* WHAT YOU SHOULD DO: Please copy out the entries until you have copied the line that contains "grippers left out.", beginning with the first line.

(Collected data)
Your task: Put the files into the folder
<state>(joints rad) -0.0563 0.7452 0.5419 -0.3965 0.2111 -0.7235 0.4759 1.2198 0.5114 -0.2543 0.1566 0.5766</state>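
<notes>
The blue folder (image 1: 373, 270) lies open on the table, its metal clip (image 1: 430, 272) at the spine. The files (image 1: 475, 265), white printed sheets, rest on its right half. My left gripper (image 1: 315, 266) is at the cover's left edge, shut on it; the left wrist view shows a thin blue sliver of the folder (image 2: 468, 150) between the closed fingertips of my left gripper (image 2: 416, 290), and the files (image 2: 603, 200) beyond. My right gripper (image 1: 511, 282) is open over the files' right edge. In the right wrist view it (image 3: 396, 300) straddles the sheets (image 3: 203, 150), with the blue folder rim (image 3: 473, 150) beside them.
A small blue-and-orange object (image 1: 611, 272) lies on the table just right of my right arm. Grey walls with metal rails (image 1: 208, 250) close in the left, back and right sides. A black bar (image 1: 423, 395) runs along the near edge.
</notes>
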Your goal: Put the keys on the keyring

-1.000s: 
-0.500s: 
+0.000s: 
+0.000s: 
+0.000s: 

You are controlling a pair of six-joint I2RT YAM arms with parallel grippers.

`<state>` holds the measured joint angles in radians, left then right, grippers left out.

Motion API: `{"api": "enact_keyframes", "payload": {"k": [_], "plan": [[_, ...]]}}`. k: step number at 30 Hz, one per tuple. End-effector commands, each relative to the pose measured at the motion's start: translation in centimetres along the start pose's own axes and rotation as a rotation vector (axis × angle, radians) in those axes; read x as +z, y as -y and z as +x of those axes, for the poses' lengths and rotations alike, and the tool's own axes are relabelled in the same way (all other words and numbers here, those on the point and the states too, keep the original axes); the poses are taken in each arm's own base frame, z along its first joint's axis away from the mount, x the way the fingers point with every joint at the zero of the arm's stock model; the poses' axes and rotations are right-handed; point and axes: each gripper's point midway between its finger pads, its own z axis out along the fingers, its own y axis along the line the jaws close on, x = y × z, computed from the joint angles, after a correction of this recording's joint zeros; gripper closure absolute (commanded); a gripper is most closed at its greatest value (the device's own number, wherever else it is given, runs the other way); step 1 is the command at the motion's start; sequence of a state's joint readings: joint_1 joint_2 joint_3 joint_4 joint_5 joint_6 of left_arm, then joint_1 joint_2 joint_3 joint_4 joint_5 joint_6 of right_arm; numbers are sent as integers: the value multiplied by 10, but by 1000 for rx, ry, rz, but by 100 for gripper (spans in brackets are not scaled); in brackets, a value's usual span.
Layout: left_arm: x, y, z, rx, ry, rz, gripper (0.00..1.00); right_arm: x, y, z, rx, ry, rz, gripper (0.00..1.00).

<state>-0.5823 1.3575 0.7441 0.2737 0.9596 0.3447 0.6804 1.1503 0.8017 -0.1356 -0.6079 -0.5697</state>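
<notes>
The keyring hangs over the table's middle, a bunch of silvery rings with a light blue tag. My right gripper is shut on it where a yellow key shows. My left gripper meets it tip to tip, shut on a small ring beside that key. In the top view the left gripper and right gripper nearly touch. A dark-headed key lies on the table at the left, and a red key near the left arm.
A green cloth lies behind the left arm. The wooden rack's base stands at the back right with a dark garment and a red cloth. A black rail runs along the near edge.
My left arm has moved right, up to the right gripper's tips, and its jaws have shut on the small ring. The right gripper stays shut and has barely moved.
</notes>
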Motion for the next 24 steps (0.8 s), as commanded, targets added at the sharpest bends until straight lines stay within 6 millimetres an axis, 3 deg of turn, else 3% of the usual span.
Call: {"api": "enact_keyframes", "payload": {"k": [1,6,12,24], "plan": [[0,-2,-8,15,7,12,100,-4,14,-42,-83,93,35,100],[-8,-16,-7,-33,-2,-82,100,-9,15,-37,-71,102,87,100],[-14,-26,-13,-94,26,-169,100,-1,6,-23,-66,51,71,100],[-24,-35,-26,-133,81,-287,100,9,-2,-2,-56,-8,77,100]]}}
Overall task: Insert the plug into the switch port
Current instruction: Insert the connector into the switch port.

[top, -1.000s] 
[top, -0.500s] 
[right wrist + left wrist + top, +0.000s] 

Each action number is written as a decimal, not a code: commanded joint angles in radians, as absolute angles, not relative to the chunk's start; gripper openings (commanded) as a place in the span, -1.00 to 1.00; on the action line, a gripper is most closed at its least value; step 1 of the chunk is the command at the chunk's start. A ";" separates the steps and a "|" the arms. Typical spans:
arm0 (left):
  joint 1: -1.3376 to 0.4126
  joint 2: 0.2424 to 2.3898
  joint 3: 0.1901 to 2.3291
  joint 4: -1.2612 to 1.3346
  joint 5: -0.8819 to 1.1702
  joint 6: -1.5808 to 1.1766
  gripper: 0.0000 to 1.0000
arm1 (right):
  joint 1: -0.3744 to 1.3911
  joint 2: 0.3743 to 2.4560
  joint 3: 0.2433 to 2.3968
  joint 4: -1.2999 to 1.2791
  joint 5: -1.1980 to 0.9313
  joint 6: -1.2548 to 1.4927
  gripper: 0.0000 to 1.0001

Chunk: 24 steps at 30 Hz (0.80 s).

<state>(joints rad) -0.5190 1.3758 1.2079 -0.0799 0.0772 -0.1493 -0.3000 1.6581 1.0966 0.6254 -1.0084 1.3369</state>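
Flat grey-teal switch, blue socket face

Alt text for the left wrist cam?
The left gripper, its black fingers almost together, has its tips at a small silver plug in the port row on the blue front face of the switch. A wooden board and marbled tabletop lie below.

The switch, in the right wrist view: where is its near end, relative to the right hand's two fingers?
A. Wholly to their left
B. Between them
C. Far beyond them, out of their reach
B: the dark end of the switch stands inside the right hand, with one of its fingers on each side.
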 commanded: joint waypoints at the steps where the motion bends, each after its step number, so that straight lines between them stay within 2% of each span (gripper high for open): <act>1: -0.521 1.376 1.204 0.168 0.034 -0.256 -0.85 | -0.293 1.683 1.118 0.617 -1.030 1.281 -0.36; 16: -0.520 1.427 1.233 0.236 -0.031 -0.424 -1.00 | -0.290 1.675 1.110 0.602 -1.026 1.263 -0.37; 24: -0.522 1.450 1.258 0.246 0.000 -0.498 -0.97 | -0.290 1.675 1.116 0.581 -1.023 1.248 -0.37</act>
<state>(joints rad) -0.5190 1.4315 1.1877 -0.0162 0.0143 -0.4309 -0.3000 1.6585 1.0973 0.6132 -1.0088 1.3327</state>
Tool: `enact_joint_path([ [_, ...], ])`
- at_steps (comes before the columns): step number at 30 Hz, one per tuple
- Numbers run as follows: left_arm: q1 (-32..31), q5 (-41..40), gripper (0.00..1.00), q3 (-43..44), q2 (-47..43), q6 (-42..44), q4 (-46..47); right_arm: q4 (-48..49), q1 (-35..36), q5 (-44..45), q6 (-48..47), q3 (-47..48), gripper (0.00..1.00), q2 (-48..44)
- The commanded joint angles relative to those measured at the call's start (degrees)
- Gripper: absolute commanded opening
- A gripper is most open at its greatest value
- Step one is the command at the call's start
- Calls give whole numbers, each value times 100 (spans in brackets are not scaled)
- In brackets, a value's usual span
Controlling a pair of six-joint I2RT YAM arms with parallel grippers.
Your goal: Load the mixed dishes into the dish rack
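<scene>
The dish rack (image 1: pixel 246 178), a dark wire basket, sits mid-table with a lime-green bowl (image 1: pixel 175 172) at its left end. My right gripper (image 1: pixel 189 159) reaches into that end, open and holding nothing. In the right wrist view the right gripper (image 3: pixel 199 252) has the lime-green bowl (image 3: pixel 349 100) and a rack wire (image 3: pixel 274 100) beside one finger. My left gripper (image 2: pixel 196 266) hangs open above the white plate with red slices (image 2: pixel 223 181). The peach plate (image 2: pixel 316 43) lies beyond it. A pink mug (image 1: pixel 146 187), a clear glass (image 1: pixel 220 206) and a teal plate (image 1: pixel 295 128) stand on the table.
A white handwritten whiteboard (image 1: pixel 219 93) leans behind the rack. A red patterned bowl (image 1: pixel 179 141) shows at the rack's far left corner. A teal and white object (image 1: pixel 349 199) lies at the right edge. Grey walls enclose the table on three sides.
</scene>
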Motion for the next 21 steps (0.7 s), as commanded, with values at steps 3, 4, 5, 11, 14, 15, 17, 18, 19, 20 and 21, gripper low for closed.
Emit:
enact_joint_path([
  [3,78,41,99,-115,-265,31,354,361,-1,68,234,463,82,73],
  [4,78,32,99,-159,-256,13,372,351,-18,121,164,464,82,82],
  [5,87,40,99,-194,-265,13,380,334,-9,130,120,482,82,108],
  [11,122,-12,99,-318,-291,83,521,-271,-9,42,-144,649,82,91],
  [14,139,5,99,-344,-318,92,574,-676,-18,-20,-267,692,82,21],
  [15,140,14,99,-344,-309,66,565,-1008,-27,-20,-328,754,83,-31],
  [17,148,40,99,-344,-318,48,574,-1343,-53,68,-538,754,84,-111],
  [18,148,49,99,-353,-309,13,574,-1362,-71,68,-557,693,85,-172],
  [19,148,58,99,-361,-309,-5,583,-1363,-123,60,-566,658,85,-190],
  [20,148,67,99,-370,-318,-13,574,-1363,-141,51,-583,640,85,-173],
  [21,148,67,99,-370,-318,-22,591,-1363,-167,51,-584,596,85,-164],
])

* ANSWER SPACE:
Your task: Put the files into the folder
<state>(joints rad) -0.0563 0.7452 0.5419 -0.3965 0.2111 -0.7235 0.4759 1.2198 0.5114 -0.2543 0.1566 0.5766</state>
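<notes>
The blue folder (image 1: 373, 270) lies open on the table, its metal clip (image 1: 430, 272) at the spine. The files (image 1: 475, 265), white printed sheets, rest on its right half. My left gripper (image 1: 315, 266) is at the cover's left edge, shut on it; the left wrist view shows a thin blue sliver of the folder (image 2: 468, 150) between the closed fingertips of my left gripper (image 2: 416, 290), and the files (image 2: 603, 200) beyond. My right gripper (image 1: 511, 282) is open over the files' right edge. In the right wrist view it (image 3: 396, 300) straddles the sheets (image 3: 203, 150), with the blue folder rim (image 3: 473, 150) beside them.
A small blue-and-orange object (image 1: 611, 272) lies on the table just right of my right arm. Grey walls with metal rails (image 1: 208, 250) close in the left, back and right sides. A black bar (image 1: 423, 395) runs along the near edge.
</notes>
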Your goal: Put the keys on the keyring

-1.000s: 
-0.500s: 
+0.000s: 
+0.000s: 
+0.000s: 

You are controlling a pair of six-joint I2RT YAM arms with parallel grippers.

`<state>` holds the measured joint angles in radians, left then right, grippers left out.

No further output is required for this exercise.